Dikutip dari Tirto, dalam Majalah Tempo (1988) melaporkan, film ini menghabiskan biaya Rp800 juta dan menjadi film termahal di Indonesia pada dekade 1980-an. Persetan dengan yang menyebut bahwa film Pengkhianatan G30S/PKI adalah propaganda orba, yang jelas film ini amat layak untuk ditampilkan ke layar kaca saban musim karena pertama, lebih dramatik ketimbang film aksi lainnya.
Coba lihat saja film yang lahir dari Marvel Cinematic Universe atau DC Extended Universe. Ayolah hanya anak-anak usia sebelas tahun ke bawah yang sudi nonton film-film begituan. Contohlah film Pengkhianatan G30S/PKI; dialog natural, cerita bersumber sejarah yang sudah teruji klinis, dan tokoh-tokoh protagonis bagaikan Tuhan yang layak disembah. Sungguh film yang non-fiksi sekali, kan?
Dan belakangan ini, stasiun televisi sudi memutar film wangun ini. Wah, sineas Indonesia sungguh diberkahi dengan privilese macam ini. Para sineas harus mencontoh bagaimana cara membuat film yang mempengaruhi alam bawah sadar penikmatnya dengan dramatik yang termuat di dalamnya.
Masa, sih, kalian nangis hanya karena kisah haru dalam film Laskar Pelangi? Coba deh sekali saja melihat dramatisasi Harto dalam menyelamatkan Indonesia dalam kebejatan komunis. Saya jamin kalian bakal berterima kasih karena—setidaknya—sekali dalam seumur hidup nonton film yang penuh dengan twist nyah-nyoh macam ini.

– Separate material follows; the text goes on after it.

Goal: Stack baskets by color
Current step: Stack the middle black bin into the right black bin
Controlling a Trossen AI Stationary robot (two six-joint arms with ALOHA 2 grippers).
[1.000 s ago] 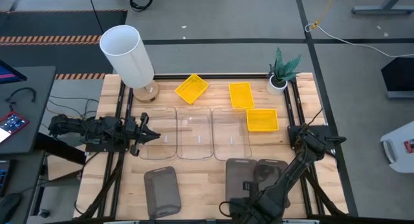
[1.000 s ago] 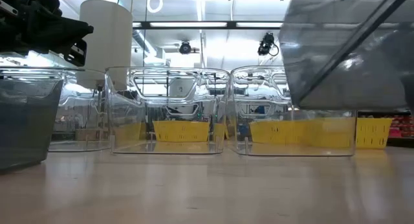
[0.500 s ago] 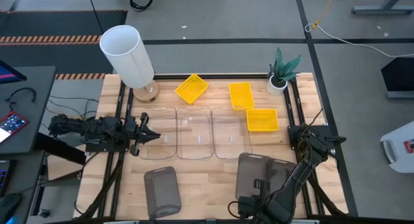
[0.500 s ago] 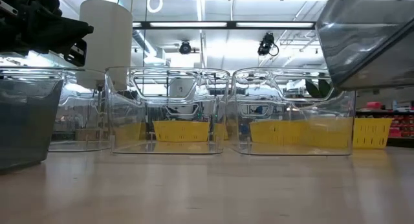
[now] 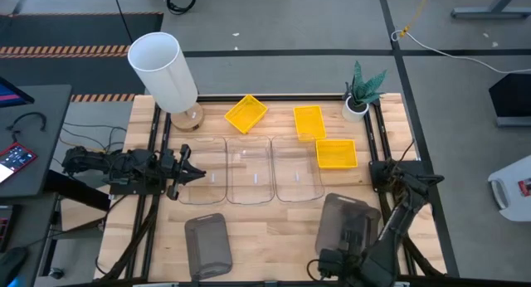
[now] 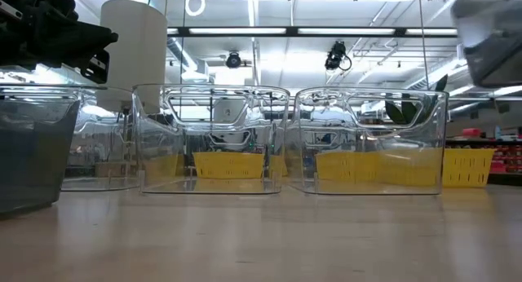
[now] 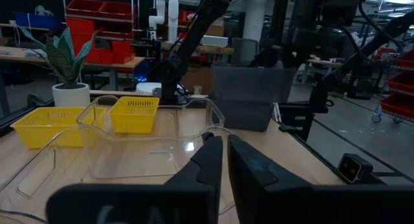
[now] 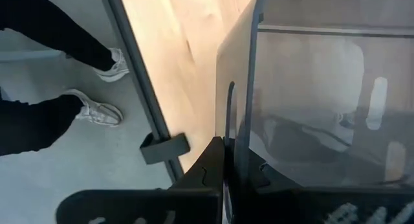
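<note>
Item: my right end effector (image 8: 225, 160) is pinching one dark grey basket (image 5: 344, 225) by its wall, needing level carrying toward the grey basket (image 5: 207, 244) at nine o'clock.

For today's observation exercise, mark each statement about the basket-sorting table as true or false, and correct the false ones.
1. The right gripper is shut on the wall of a dark grey basket. True.
2. The three clear baskets stand side by side in a row. True.
3. The three yellow baskets are already stacked in one pile. False: they lie apart on the far part of the table.
4. The left gripper holds a yellow basket. False: it holds nothing and sits at the left end of the clear row.
5. The potted plant stands next to the white cylinder. False: they stand at opposite far corners.
</note>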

Kedua, tokoh-tokoh yang kaya akan derita dan berakhir sebagai legenda. Film-film superhero belakangan ini, apanya yang keren? Lihat saja MCU dan DCEU yang nggak becus mengelola tokoh-tokoh utamanya.

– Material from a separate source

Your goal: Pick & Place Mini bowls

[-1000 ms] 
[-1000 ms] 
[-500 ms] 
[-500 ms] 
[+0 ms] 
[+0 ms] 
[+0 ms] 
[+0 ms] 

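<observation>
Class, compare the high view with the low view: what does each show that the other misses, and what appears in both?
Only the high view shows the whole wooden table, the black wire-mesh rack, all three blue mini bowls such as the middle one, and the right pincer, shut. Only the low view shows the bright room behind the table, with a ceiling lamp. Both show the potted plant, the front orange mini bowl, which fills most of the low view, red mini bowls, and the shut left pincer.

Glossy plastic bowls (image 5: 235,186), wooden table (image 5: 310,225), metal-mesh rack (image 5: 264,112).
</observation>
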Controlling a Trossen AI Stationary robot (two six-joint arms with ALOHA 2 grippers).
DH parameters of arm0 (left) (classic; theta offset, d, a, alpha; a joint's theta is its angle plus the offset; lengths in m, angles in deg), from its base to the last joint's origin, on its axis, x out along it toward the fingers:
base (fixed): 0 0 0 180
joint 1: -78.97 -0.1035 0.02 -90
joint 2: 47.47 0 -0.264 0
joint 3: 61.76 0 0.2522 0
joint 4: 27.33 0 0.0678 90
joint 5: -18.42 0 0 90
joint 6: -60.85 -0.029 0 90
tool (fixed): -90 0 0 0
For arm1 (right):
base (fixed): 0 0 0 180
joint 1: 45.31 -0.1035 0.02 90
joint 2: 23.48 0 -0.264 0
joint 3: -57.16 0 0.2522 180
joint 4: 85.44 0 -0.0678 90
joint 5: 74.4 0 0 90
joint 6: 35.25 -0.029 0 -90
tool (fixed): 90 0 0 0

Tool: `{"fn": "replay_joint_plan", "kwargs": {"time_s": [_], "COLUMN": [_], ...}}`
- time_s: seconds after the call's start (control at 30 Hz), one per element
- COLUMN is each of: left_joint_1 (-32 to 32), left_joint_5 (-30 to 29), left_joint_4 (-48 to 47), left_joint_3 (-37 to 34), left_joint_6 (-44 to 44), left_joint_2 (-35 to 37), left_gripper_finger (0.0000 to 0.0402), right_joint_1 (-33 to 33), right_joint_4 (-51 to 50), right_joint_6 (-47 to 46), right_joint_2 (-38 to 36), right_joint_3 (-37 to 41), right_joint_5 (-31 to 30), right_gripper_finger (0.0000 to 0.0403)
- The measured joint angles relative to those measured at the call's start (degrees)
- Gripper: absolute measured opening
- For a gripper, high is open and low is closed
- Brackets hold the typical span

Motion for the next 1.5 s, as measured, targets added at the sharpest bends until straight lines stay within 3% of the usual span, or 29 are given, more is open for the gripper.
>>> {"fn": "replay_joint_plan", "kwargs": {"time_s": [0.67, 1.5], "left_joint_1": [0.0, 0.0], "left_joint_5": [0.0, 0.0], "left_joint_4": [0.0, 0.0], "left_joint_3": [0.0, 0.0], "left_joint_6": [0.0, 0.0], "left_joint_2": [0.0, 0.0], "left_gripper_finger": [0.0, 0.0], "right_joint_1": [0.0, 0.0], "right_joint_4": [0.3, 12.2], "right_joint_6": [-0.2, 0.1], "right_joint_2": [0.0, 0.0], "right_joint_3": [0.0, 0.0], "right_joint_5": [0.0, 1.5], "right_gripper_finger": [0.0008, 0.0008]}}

Ambil contoh, lihat saja betapa klemar-klemer-nya Iron Man. Lantas betapa pesakitannya Superman yang kadang kala masih bingung dia ini superhero atau alien yang mak mbedunduk kerja di Metropolis.
Mbok ya o contoh tokoh Harto dalam film ini. Dalam penggambaran di film ini, Harto menjelma bak lelananging jagad. Sudah otaknya yang cemerlang, kiat-kiat yang brilian, pun langkah-langkah yang ngosak-ngasik dalam panggung politik patut dijadikan percontohan film-film lain semisal mau mengambil penokohan meta dan sulit dikalahkan.

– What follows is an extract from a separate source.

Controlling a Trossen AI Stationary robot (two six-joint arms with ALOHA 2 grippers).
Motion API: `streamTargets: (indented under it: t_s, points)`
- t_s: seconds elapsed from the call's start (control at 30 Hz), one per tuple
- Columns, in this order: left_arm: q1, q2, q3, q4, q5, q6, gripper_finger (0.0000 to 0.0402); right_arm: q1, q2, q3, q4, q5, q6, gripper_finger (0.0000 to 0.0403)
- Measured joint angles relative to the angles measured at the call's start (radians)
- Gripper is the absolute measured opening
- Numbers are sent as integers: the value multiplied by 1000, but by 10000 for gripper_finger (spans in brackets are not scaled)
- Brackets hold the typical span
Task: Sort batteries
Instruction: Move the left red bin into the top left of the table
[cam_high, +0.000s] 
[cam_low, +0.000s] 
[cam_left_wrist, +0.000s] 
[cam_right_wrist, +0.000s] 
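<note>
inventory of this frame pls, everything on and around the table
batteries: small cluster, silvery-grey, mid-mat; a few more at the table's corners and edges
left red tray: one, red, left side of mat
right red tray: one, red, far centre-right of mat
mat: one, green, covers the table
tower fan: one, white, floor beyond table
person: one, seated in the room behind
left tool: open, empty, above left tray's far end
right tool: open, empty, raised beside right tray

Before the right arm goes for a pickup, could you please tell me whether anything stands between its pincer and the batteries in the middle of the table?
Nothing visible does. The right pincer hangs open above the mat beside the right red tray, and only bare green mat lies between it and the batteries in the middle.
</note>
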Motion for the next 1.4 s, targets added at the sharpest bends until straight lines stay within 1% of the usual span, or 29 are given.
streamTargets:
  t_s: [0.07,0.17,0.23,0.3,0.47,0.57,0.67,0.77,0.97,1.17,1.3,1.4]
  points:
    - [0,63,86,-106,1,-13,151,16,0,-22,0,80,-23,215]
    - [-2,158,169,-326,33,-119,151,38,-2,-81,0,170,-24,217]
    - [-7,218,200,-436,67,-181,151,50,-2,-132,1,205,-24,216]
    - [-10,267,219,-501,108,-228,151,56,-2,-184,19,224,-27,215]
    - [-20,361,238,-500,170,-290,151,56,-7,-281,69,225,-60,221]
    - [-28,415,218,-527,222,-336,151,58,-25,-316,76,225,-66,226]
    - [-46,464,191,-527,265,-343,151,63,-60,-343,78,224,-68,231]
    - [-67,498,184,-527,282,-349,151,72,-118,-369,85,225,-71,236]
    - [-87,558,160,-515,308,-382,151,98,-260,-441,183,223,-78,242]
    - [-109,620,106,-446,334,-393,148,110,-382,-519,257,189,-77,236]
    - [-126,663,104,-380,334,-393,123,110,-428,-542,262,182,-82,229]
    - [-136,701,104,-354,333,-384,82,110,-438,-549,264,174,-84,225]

Ha gimana nggak sulit dikalahkan, 32 tahun jhe. Itu pun kudu nunggu Indonesia hancur dulu.
Aksi heroik Harto yang ngosak-ngasik ini patut ditiru jutaan rumah produksi semisal mau garap film bertemakan super-human atau super-hero. Mereka setidaknya harus melihat dengan seksama dan membedah secara total film Pengkhianatan G30S/PKI dengan hati-hati.
Kalau bisa ya dibuat kelas-kelas diskusi atau bedah film gitu lah. Judulnya, “Memetakan Peran Meta Tokoh Suharto dalam Film Pengkhianatan G30S/PKI.” Tenang, saya jamin nggak bakalan digeruduk oleh aparat kok. Yang digeruduk aparat kan film-film sebelah yang judulnya serem-serem.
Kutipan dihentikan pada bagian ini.